__BRIEF__:
Only one stretch of the records below should be repeated. It starts with the line containing "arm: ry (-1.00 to" and goes on through the line containing "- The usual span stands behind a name", exactly as written.

(Recorded data)
"""

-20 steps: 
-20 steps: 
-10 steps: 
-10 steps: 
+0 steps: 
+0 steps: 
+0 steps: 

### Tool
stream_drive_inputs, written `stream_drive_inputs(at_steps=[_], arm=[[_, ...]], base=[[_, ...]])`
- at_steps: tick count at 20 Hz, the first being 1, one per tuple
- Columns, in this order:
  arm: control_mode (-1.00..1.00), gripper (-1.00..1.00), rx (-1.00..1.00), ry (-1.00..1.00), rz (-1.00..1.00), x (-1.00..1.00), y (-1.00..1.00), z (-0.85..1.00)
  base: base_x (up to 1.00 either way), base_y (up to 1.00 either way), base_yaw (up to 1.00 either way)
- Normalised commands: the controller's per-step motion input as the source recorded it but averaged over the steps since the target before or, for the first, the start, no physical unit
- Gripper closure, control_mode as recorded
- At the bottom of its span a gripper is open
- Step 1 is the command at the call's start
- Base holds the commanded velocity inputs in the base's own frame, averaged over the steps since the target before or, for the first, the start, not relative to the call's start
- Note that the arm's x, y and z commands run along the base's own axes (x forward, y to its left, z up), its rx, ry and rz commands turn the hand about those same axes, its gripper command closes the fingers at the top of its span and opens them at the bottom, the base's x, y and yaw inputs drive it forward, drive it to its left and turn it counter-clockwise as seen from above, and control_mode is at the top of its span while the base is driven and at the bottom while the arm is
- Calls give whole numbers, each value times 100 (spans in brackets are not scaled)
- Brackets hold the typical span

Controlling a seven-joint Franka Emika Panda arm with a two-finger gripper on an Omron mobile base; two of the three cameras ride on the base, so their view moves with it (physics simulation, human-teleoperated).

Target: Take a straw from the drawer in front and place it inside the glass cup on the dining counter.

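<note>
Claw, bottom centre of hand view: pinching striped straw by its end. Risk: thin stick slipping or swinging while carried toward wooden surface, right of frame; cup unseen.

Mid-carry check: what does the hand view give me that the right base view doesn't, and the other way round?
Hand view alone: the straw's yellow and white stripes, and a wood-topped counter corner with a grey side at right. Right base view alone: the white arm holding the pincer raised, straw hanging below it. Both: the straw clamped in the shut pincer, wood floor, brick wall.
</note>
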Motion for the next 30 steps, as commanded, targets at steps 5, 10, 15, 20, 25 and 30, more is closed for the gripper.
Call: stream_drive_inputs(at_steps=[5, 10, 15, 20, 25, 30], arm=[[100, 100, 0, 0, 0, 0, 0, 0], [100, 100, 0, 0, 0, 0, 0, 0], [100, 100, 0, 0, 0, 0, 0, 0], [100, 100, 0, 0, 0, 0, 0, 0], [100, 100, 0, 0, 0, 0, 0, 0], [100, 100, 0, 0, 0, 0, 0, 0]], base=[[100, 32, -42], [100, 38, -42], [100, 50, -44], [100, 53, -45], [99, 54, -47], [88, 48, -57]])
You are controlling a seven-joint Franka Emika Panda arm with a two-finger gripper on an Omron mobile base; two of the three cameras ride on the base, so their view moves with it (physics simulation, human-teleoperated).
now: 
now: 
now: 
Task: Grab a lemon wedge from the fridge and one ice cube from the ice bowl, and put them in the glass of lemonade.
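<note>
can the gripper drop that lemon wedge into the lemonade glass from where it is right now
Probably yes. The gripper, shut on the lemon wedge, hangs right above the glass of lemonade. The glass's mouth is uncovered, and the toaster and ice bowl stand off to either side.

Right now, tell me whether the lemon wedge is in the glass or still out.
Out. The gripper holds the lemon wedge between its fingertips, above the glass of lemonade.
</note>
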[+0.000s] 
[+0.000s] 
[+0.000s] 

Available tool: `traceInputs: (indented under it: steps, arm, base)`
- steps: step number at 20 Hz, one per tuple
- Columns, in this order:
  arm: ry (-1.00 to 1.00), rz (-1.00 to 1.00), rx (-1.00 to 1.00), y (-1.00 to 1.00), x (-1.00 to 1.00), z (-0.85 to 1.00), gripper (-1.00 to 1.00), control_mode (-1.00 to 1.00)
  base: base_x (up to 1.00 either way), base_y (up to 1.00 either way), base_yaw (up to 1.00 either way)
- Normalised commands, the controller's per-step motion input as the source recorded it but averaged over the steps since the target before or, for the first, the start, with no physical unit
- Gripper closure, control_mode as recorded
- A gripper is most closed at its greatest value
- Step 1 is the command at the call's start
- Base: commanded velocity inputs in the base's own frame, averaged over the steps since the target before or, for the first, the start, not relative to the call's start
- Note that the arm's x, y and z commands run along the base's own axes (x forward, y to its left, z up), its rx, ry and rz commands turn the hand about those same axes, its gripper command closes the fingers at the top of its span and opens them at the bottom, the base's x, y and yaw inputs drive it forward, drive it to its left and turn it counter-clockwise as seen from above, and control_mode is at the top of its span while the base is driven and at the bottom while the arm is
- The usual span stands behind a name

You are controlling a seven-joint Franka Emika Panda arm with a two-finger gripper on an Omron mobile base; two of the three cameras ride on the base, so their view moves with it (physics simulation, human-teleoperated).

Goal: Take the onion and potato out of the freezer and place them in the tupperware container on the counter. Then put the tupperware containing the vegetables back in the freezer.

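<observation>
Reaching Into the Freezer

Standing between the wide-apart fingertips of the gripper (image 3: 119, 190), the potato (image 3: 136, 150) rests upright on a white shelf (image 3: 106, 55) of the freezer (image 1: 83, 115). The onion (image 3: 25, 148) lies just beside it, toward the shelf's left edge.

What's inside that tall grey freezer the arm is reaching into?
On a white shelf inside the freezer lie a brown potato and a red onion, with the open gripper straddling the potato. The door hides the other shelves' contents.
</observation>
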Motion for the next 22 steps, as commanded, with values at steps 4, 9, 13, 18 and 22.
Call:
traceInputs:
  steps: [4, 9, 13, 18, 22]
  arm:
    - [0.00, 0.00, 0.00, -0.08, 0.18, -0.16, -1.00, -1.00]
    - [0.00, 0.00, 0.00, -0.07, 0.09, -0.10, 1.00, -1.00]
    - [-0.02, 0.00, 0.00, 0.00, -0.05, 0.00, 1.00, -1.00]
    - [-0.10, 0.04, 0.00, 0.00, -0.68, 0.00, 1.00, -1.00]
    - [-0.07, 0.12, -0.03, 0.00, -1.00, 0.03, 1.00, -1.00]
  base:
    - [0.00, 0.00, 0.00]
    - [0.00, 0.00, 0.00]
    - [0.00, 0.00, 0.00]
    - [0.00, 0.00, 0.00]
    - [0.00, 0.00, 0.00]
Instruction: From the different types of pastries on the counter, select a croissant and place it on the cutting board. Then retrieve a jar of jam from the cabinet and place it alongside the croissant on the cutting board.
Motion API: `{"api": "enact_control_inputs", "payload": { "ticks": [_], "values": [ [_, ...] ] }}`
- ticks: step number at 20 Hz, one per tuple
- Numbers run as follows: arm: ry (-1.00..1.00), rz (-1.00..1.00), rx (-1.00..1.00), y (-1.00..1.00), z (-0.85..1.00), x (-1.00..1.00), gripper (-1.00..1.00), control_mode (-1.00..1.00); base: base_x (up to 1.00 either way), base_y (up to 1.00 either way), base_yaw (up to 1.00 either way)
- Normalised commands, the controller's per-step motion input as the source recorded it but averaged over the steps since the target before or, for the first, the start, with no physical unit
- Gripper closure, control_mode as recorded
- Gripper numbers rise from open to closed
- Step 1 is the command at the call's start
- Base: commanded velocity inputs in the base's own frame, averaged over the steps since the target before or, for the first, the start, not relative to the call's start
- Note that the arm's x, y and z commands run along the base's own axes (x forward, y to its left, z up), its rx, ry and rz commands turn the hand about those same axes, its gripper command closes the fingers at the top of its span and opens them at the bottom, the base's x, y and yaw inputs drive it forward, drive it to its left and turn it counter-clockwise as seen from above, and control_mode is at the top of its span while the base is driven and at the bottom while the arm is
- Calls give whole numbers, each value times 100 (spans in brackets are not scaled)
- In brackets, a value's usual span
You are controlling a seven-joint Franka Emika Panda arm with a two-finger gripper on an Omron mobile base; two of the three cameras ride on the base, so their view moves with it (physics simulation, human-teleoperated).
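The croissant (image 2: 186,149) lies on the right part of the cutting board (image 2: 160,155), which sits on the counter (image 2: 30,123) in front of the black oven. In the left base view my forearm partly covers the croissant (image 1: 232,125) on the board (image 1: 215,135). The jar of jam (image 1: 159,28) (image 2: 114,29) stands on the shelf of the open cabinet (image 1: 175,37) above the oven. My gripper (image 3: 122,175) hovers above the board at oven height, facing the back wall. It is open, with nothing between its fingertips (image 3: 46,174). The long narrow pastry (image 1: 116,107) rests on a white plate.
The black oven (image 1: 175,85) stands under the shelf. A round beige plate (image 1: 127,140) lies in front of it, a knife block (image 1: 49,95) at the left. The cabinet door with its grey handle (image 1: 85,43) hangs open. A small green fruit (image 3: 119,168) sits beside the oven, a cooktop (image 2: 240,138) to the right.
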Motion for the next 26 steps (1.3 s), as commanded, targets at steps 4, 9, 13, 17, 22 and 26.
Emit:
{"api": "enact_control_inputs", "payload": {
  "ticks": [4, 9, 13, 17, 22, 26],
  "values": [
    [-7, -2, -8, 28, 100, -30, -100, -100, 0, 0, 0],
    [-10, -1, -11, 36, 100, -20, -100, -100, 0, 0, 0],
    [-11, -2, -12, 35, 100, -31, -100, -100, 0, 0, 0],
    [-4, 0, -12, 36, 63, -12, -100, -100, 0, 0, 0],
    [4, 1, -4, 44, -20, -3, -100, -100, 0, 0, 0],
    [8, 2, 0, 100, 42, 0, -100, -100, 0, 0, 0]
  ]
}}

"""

__OUTPUT OF THE EXERCISE__:
  arm: ry (-1.00 to 1.00), rz (-1.00 to 1.00), rx (-1.00 to 1.00), y (-1.00 to 1.00), x (-1.00 to 1.00), z (-0.85 to 1.00), gripper (-1.00 to 1.00), control_mode (-1.00 to 1.00)
  base: base_x (up to 1.00 either way), base_y (up to 1.00 either way), base_yaw (up to 1.00 either way)
- Normalised commands, the controller's per-step motion input as the source recorded it but averaged over the steps since the target before or, for the first, the start, with no physical unit
- Gripper closure, control_mode as recorded
- A gripper is most closed at its greatest value
- Step 1 is the command at the call's start
- Base: commanded velocity inputs in the base's own frame, averaged over the steps since the target before or, for the first, the start, not relative to the call's start
- Note that the arm's x, y and z commands run along the base's own axes (x forward, y to its left, z up), its rx, ry and rz commands turn the hand about those same axes, its gripper command closes the fingers at the top of its span and opens them at the bottom, the base's x, y and yaw inputs drive it forward, drive it to its left and turn it counter-clockwise as seen from above, and control_mode is at the top of its span while the base is driven and at the bottom while the arm is
- The usual span stands behind a name

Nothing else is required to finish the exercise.